In order to obtain a robust transmission model that can predict the burden on the healthcare system in the future, it is important not to overfit the model to the hospital admissions, says Engebretsen
"We aim for a model that follows the hospital admissions well, without overfitting the data. Otherwise we risk obtaining a model which fits the data we have observed up until now very well, but that does not generalize well to new data,"says Engebretsen.
Transmissibility held constant
This is one reason why the researchers at the NIPH model group have chosen not to allow transmissibility to vary from day to day.
On the other hand, they are using three different numbers for transmissibility for each day.
The first infection number is from when the epidemic started until strict lockdown measures were implemented. The second number covers the span from then until Norway began to reopen.
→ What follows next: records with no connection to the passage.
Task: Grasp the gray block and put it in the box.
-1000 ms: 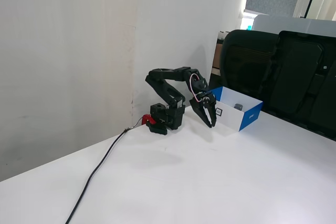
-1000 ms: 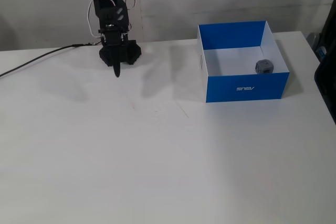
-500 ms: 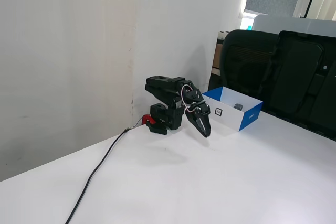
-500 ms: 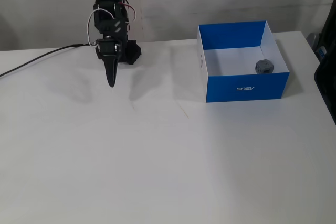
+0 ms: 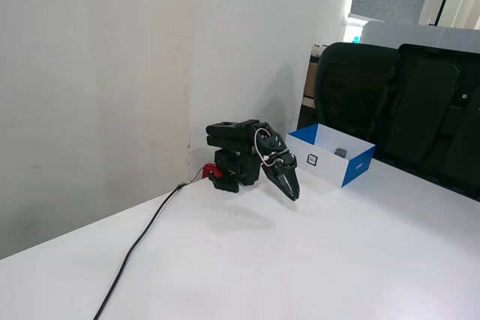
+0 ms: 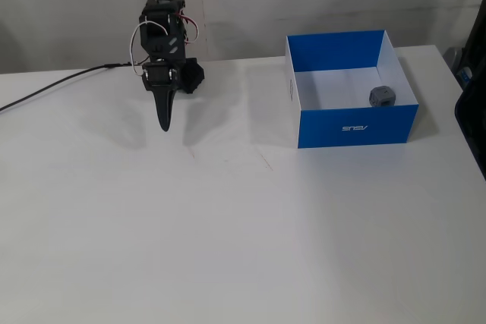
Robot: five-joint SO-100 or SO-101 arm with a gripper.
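Observation:
The gray block (image 6: 382, 96) lies inside the box (image 6: 357, 124), near its right wall; in a fixed view it shows as a small gray shape (image 5: 341, 153) inside the box (image 5: 322, 167). The box is blue outside, white inside, with one white side bearing a small square mark. My gripper (image 6: 163, 125) is folded back by the arm's base, well left of the box, pointing down at the table with its jaws shut and empty. In a fixed view the gripper (image 5: 294, 195) hangs just left of the box's white side.
A black cable (image 5: 142, 241) runs from the arm's base across the white table to the front left. Black chairs (image 5: 397, 95) stand behind the box at the table's far edge. A wall rises close behind the arm.

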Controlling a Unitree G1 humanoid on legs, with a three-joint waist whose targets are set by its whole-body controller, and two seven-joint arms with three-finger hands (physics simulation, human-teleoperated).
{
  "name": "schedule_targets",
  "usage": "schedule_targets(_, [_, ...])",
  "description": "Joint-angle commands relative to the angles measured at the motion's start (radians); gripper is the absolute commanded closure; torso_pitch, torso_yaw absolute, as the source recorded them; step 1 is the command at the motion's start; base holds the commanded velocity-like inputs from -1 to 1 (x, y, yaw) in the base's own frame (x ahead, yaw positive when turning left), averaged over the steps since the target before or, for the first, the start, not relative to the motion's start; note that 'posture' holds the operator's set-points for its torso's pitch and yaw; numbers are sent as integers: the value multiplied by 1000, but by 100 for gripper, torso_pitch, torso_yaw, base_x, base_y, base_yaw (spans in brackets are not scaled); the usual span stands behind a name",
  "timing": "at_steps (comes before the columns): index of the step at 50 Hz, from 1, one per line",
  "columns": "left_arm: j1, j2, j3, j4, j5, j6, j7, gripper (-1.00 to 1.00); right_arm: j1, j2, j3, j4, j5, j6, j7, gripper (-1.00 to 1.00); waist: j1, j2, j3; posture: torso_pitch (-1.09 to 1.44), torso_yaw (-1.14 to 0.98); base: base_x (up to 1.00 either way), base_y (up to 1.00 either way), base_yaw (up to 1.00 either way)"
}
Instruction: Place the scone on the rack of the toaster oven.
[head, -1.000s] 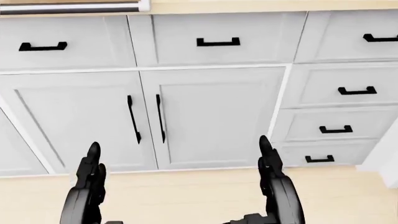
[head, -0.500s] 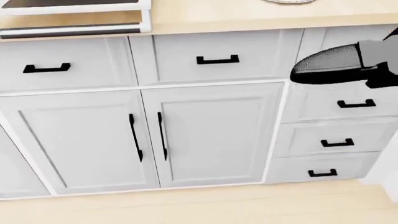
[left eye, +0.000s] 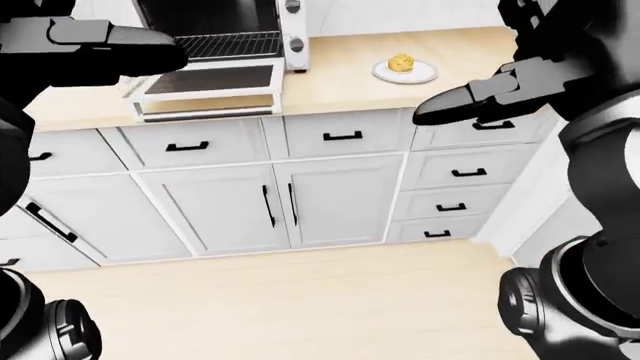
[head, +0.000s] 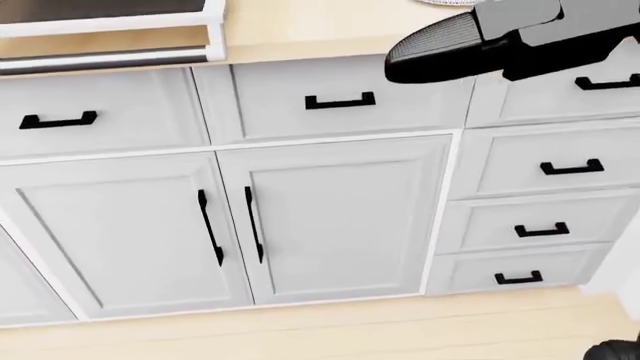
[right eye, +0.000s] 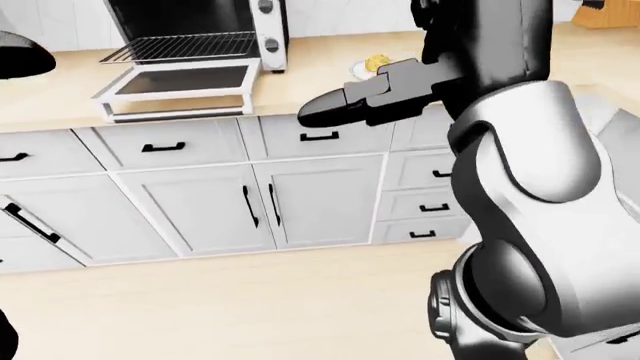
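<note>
The yellow scone (left eye: 401, 62) lies on a white plate (left eye: 424, 73) on the wooden counter, at the top centre of the left-eye view. The toaster oven (right eye: 190, 19) stands to its left with its door (right eye: 175, 81) folded down and the wire rack (right eye: 180, 46) showing inside. My right hand (left eye: 450, 110) is raised level with the counter edge, fingers stretched out and empty, to the right of and below the scone. In the right-eye view it partly covers the plate. My left hand (left eye: 160, 57) is held out beside the oven door, open and empty.
White cabinet doors (head: 330, 217) and drawers (head: 545, 169) with black handles run under the counter edge (head: 300, 41). Pale wooden floor (left eye: 300, 300) lies below. A brown object (right eye: 610, 15) stands at the counter's far right.
Both hands hung low a second ago. My right hand has risen to counter height and moved left across the head view. The view itself shifted slightly upward and sideways.
</note>
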Motion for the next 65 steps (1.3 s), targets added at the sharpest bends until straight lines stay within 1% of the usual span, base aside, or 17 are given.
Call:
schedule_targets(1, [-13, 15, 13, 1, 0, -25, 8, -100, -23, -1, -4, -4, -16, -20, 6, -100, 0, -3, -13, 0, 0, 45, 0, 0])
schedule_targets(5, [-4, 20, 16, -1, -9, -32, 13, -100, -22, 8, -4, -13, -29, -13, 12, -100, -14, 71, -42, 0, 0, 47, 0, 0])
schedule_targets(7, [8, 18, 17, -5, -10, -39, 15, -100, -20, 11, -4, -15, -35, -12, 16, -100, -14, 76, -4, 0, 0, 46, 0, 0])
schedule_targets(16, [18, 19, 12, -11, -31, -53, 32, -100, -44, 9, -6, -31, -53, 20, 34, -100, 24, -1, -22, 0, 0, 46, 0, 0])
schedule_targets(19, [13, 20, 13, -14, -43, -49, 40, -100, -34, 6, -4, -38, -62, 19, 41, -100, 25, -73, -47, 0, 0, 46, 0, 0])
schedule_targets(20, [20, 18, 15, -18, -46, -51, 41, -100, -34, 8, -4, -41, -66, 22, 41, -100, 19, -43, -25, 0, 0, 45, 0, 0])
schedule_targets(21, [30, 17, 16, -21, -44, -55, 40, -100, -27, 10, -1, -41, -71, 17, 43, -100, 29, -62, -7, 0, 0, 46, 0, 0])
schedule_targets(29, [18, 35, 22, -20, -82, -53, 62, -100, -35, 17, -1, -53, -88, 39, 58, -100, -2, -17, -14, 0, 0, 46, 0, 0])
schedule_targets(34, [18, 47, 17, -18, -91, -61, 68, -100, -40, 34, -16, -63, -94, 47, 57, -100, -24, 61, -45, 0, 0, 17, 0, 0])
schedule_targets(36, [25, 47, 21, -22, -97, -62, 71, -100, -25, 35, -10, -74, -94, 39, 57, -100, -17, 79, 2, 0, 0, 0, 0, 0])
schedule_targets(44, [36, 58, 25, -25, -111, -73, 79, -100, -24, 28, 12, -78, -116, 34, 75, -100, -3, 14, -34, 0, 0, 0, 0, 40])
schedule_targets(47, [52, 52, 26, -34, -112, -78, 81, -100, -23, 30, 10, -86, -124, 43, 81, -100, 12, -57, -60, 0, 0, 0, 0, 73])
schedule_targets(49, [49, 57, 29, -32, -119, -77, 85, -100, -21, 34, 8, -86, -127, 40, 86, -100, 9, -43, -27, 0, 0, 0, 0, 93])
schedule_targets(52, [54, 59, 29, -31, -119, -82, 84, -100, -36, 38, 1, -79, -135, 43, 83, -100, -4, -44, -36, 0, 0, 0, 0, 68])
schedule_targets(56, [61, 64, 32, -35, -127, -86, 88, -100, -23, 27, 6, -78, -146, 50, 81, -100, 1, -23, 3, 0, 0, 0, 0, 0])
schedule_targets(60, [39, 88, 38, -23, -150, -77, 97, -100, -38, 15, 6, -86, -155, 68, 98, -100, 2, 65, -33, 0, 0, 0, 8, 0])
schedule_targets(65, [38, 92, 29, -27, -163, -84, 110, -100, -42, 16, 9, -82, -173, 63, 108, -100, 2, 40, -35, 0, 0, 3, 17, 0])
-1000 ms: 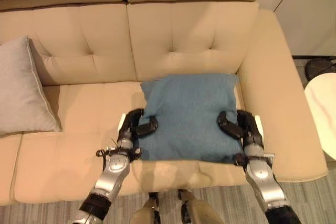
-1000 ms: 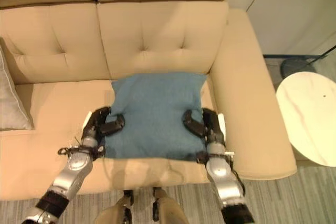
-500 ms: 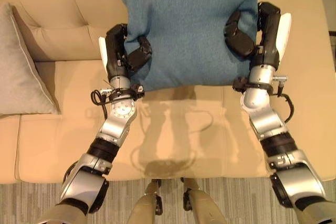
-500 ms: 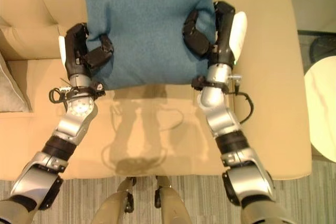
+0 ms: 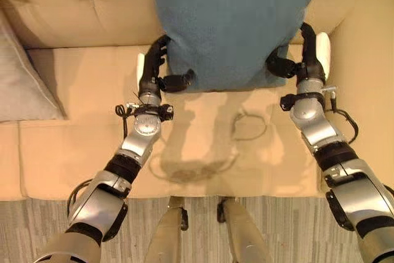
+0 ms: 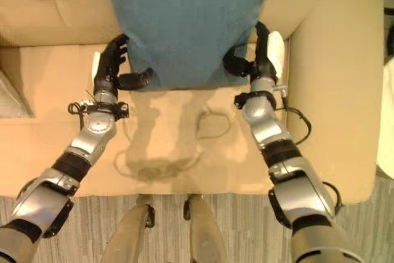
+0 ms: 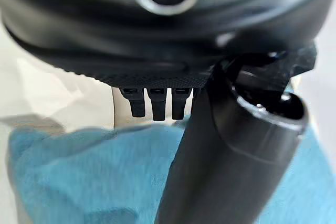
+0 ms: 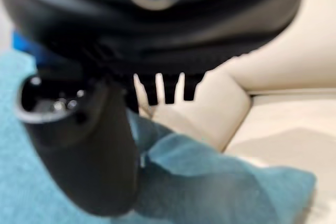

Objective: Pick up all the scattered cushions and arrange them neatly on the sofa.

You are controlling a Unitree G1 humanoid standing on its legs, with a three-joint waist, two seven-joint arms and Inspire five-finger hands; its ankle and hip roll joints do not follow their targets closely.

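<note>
The left hand (image 5: 154, 75) is clamped on the lower left corner of a blue cushion (image 5: 234, 23), with the thumb laid across the front of the cloth and the fingers (image 7: 152, 103) curled round behind the edge. The right hand (image 5: 303, 60) is clamped in the same way on the cushion's lower right corner, its thumb (image 8: 84, 150) pressed on the front face and its fingers behind. The cushion is held upright between the two hands, against the backrest near the right end of a beige sofa (image 5: 74, 146). Its lower edge hangs just above the seat, on which its shadow is cast. Whether the edge touches the seat cannot be told. The cushion's top is cut off by the upper edge of both eye views. The sofa's right armrest (image 6: 332, 90) is seen just beside the right hand. A grey cushion (image 5: 24, 84) is propped at the sofa's left end, well apart from the blue one. Grey striped carpet (image 5: 283, 232) is seen along the sofa's front edge.
</note>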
The third infection number is from after the country began to open up again.
In the model itself, it is actually the beta (transmissibility) that is held constant in this way.
University researchers critical
The fact that the NIPH group has held transmissibility constant has been criticized in an article in the national newspaper VG by Dag Svanæs, a researcher at the Norwegian University of Science and Technology (NTNU).
The numbers reported by the Institute of Public Health say very little about how the pandemic is spreading in the population right now, Svanæs says.
And two researchers at UiT — the Arctic University of Norway, have themselves calculated that the reproduction number, is over 1, as they wrote in a research paper.
These researchers believe that transmissibility should be allowed to vary more freely in the model.
Engebretsen agrees that holding the number for transmissibility, or the beta number, constant is a simplification.
But she also emphasizes that all models are simplifications because they are based on different assumptions about reality.
“You might say that our model is too simple because we assume constant values between dates, but it fits well with the curve of hospital admissions,” she said.
As long as the model is a good description of what is actually happening, she believes that the fact that the model is simple is a strength. And that a more flexible model will not necessarily give more correct answers.
Only Norway uses this model
So why is there no set way to calculate a number for transmissibility?
The leader of the model group at the Institute of Public Health, Birgitte Freiesleben de Blasio, gave a talk at the Norwegian Academy of Science and Letters on April 23. At that time she was asked if there are any other countries that use this particular model to calculate how the infection spreads.
“The model has been developed for Norway, and we are the only ones who use this model. But we meet regularly with the modelling groups from the Public Health Institutes in the other Nordic countries,” de Blasio said.
She also said that of the Nordic countries, the Norwegian model is the most similar to the one being used in Denmark.
De Blasio also says that the modelling group at the Institute of Public Health is working on several different models. Among other things, they have another model they adjust according to how many people get the virus as detected by laboratory tests.
"The Institute of Public Health makes an overall assessment of the situation based on results from modelling and many types of data, including consultations with GPs, laboratory data, deaths, monitoring in hospitals and nursing homes, and cross-sectional studies of the population," de Blasio said.